Extensible Markup Language:
The Extensible Markup Language (XML) is a subset of the Standard
Generalized Markup Language (SGML). As such, it is really a
meta-language (i.e., it is used to define other languages). This
is very different from HTML, which should be viewed as an
application of SGML/XML (i.e, a language defined using SGML/XML).
XML is simply a way of describing hierarchical data. Unlike HTML
which can only be used to describe documents (which are hierarchical
in nature), it can be used to describe hierarchical data of any kind.

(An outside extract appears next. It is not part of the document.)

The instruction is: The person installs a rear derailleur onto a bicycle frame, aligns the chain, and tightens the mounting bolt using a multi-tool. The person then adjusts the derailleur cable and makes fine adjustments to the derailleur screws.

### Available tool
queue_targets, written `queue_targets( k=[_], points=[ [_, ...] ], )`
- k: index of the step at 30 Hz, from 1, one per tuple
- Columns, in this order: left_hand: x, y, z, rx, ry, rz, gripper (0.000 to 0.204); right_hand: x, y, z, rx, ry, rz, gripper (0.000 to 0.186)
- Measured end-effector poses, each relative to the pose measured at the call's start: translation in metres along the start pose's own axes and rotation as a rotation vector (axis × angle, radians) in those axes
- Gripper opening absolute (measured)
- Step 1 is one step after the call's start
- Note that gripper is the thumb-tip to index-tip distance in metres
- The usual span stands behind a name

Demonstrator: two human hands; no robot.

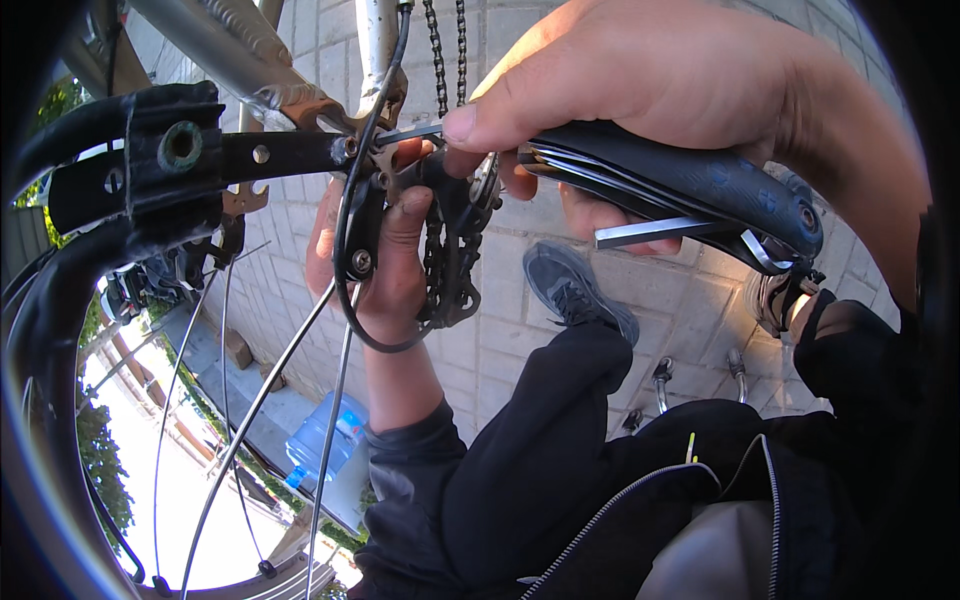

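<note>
My right hand point(650, 85) is closed around a black folding multi-tool point(690, 180). One straight metal bit point(410, 132) reaches from under my thumb toward the rear dropout point(345, 125) of a bicycle; whether its tip sits in a bolt I cannot tell. A second hex key point(640, 232) sticks out at the tool's lower side. Below the dropout, my left hand point(390, 270) grips the rear derailleur point(375, 225), thumb up along its black body. The derailleur cage point(455, 270) hangs beside that hand with chain in it, and a black cable point(342, 240) loops in front.
The wheel's spokes point(275, 370) and rim stand at lower left, with a black rack bracket point(175, 150) above. Silver frame tubes point(240, 50) and chain point(440, 60) rise at the top. A blue water jug point(325, 440), shoe point(580, 290) and metal stool legs point(662, 380) are around the paving.
</note>
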State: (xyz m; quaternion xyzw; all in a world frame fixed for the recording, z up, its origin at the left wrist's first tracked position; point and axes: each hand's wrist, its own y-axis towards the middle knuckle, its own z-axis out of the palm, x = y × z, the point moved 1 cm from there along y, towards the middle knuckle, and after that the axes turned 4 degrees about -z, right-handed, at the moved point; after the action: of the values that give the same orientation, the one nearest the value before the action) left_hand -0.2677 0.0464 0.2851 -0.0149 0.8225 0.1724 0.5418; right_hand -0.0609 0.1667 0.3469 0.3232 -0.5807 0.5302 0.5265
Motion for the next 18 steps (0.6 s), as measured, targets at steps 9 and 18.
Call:
queue_targets(
  k=[9,18],
  points=[
    [0.005,0.000,-0.007,0.018,0.048,-0.003,0.027,0.002,0.002,-0.003,0.020,0.084,0.069,0.043],
    [0.007,-0.004,-0.013,0.063,0.051,-0.074,0.029,0.016,0.005,-0.011,0.109,-0.065,0.124,0.043]
  ],
)
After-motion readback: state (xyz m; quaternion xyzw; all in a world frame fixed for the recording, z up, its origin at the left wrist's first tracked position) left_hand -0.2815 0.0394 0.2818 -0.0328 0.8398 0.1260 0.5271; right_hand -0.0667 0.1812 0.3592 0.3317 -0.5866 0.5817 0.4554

Most XML elements have the following syntax:
In the following example:
<Employee job="Engineer">John Smith</Employee>
The tag is Employee, the single attribute is job, the value of the
job attribute is set to "Engineer", and the component is the
string "John Smith". For elements that have no components, you
can also use the following abbreviated syntax:
For example:
<Caboose id="857-931" type="limited" />
In a
well-formed XML document:
- All elements must have a start tag and a close tag
(or must use the abbreviated syntax for empty tags);
- There must be a single root element; and
- The first line must be the XML declaration
<?xml version="1.0" ?>
Note that XML tags and attributes are case-sensitive.
<?xml version="1.0"?>
<?xml-stylesheet type="text/css" href="null" ?>
<GRADES>
<STUDENT>
<NAME>Kim Maschino</NAME>
<ID>321-00-0021</ID>
<GRADE>A+</GRADE>
</STUDENT>
<STUDENT>
<NAME>Doug Sideler</NAME>
<ID>001-31-9998</ID>
<GRADE>B</GRADE>
</STUDENT>
<STUDENT>
<NAME>Wayne Tromer</NAME>
<ID>100-23-4167</ID>
<GRADE>C</GRADE>
</STUDENT>
</GRADES>
XML Namespaces:
Imagine that you had developed a payment database that contained the
following element:
<payment>
<amount>21.35</amount>
<check bank="157-1" >150</check>
</payment>
and that someone at another organization developed a validation
database that included the following element:
<validation>
<check location="store">
<checker>
Mary Jones
</checker>
</check>
</validation>
Now, suppose you wanted to combine the two systems so that
payments could be validated. Unfortunately, a problem would
arise. In particular, both databases use the "check" tag, but
they use it in a very different way.
In order to ensure that tags and attributes are unique, XML allows
the use of namespaces through the xmlns attribute.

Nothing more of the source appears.